_Problem details:_
Below are entries; count the lines containing the string "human". The answer is that number alone.

---------- Data for this task ----------

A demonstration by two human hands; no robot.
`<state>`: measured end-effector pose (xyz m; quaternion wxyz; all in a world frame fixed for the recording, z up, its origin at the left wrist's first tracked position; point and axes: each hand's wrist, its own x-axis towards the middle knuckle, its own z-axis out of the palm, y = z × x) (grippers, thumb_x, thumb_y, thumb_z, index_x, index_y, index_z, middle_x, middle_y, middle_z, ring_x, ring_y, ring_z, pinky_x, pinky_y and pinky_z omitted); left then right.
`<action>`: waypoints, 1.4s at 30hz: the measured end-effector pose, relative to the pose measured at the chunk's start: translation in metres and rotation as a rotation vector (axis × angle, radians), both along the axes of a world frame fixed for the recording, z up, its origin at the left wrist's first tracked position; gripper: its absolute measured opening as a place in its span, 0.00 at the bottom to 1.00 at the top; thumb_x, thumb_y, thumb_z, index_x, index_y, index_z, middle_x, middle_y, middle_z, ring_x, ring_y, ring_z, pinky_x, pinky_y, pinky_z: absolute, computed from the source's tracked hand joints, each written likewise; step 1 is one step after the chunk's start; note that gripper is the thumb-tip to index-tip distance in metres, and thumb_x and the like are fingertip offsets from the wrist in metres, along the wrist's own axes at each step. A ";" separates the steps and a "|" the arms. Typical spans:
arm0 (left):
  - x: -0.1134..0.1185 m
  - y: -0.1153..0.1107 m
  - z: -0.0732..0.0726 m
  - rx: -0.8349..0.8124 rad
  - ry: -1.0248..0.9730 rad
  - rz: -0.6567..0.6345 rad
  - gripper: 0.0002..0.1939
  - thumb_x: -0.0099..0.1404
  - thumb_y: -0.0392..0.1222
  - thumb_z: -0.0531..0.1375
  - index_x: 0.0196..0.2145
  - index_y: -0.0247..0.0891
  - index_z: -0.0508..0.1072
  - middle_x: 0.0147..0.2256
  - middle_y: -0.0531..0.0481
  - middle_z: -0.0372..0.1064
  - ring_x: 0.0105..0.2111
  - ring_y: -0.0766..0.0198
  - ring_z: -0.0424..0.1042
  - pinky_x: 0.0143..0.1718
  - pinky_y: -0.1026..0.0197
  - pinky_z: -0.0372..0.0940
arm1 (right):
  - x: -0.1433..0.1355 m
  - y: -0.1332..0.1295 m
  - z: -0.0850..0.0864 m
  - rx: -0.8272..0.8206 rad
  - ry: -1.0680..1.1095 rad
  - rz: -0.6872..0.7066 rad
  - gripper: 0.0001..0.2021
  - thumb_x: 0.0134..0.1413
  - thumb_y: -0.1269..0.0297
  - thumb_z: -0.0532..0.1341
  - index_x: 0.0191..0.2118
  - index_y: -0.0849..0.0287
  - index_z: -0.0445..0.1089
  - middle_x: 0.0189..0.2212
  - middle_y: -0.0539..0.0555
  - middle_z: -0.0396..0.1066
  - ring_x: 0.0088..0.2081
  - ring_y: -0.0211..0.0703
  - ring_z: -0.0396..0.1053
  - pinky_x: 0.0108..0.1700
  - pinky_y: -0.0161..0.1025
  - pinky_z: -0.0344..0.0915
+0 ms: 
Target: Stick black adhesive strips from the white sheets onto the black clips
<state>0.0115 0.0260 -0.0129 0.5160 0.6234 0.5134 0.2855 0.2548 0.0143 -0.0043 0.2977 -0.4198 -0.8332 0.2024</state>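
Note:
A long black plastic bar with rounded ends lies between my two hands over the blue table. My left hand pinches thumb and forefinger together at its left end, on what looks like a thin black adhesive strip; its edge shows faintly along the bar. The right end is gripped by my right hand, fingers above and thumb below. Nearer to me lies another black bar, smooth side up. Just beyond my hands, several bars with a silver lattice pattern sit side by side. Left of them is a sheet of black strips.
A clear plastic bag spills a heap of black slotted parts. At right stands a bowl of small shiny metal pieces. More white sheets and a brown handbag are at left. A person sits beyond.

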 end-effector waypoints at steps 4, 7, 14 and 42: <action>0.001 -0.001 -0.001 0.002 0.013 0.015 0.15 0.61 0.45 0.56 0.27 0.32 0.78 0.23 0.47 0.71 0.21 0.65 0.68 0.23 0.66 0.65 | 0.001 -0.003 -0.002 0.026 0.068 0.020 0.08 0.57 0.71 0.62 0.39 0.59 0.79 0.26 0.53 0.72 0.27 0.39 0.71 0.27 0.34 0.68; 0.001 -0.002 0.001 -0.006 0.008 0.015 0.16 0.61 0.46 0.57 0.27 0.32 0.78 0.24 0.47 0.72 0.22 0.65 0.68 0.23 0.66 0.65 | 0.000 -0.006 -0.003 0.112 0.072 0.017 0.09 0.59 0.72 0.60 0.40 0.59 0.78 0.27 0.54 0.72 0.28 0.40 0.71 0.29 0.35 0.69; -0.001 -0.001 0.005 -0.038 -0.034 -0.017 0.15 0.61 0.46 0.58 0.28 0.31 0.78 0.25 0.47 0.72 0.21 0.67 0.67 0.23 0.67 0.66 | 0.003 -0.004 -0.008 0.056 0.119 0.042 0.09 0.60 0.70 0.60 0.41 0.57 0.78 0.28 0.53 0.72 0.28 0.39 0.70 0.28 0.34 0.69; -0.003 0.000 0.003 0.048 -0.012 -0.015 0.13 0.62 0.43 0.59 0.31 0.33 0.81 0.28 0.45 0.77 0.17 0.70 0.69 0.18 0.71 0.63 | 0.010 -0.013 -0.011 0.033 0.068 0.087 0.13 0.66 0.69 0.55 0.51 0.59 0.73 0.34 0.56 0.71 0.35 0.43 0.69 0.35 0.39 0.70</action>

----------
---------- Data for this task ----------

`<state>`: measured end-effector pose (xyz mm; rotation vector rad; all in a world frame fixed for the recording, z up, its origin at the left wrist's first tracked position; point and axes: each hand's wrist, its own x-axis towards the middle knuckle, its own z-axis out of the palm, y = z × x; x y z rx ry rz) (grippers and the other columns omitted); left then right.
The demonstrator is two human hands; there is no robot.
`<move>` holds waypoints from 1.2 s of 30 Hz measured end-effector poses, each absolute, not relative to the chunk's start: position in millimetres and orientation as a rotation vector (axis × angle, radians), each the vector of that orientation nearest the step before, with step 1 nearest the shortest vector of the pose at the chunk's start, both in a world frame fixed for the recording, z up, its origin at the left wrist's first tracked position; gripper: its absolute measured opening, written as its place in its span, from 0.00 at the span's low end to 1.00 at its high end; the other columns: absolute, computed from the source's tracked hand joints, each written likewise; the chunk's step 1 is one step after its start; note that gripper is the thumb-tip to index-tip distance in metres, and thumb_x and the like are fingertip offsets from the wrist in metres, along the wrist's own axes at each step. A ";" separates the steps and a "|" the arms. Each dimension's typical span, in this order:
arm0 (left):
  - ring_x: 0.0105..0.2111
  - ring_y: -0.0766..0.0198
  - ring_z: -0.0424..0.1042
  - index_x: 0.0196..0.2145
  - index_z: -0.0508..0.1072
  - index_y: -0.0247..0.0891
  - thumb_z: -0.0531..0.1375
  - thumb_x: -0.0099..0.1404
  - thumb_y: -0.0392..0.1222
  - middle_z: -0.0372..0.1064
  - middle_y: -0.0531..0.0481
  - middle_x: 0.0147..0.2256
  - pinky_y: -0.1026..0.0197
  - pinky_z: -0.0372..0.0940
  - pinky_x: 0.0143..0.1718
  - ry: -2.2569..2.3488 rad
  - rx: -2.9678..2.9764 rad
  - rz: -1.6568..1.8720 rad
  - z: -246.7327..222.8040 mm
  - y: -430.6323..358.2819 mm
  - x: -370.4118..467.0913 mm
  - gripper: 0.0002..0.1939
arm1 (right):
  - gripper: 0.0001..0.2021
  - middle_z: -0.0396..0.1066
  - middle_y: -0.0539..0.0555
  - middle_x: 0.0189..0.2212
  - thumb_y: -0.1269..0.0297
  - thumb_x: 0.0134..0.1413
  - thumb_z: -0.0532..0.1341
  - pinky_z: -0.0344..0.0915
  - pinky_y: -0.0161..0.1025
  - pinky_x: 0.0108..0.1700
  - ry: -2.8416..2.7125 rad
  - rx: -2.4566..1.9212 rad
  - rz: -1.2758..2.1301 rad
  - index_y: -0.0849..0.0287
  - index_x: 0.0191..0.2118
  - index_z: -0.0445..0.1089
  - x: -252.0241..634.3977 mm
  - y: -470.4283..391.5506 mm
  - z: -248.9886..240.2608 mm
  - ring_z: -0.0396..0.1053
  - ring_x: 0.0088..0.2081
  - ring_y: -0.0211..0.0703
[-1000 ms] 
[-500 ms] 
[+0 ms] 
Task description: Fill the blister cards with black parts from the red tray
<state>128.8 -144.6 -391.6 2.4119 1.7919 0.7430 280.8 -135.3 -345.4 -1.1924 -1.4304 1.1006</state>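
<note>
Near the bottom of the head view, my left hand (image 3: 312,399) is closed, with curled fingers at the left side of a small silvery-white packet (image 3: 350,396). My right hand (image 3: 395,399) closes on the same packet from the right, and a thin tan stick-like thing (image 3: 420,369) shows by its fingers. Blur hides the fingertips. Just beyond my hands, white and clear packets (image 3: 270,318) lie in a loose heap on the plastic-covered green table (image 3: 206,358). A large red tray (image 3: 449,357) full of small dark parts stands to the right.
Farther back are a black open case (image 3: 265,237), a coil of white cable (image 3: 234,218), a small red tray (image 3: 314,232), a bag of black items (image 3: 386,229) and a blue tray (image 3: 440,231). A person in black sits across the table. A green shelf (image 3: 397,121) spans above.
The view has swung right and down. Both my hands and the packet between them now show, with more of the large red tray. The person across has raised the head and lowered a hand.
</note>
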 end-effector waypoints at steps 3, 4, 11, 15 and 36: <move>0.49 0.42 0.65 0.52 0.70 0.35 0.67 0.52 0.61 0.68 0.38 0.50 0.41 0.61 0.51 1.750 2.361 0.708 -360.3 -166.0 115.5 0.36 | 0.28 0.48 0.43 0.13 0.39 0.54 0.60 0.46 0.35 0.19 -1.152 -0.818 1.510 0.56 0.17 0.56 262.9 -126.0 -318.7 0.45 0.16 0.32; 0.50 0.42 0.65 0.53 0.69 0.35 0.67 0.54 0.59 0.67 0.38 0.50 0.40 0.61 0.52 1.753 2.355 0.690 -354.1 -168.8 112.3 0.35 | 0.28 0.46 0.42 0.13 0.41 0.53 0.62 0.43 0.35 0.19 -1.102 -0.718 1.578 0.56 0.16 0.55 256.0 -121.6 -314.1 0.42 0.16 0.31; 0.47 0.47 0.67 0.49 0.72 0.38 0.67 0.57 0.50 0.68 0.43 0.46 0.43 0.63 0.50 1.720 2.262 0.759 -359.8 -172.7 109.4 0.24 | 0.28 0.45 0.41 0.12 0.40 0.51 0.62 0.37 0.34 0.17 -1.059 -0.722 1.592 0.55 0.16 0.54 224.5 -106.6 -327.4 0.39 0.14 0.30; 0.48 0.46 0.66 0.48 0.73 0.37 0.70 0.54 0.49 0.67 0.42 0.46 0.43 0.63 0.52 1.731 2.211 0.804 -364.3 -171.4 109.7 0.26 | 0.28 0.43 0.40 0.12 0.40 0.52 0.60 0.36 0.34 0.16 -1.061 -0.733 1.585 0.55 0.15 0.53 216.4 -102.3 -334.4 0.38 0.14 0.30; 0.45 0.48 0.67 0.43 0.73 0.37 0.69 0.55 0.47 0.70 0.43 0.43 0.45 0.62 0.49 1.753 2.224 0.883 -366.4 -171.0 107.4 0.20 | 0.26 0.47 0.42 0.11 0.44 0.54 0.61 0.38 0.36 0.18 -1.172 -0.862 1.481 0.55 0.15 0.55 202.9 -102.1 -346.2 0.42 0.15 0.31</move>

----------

_Solution for this task:_
2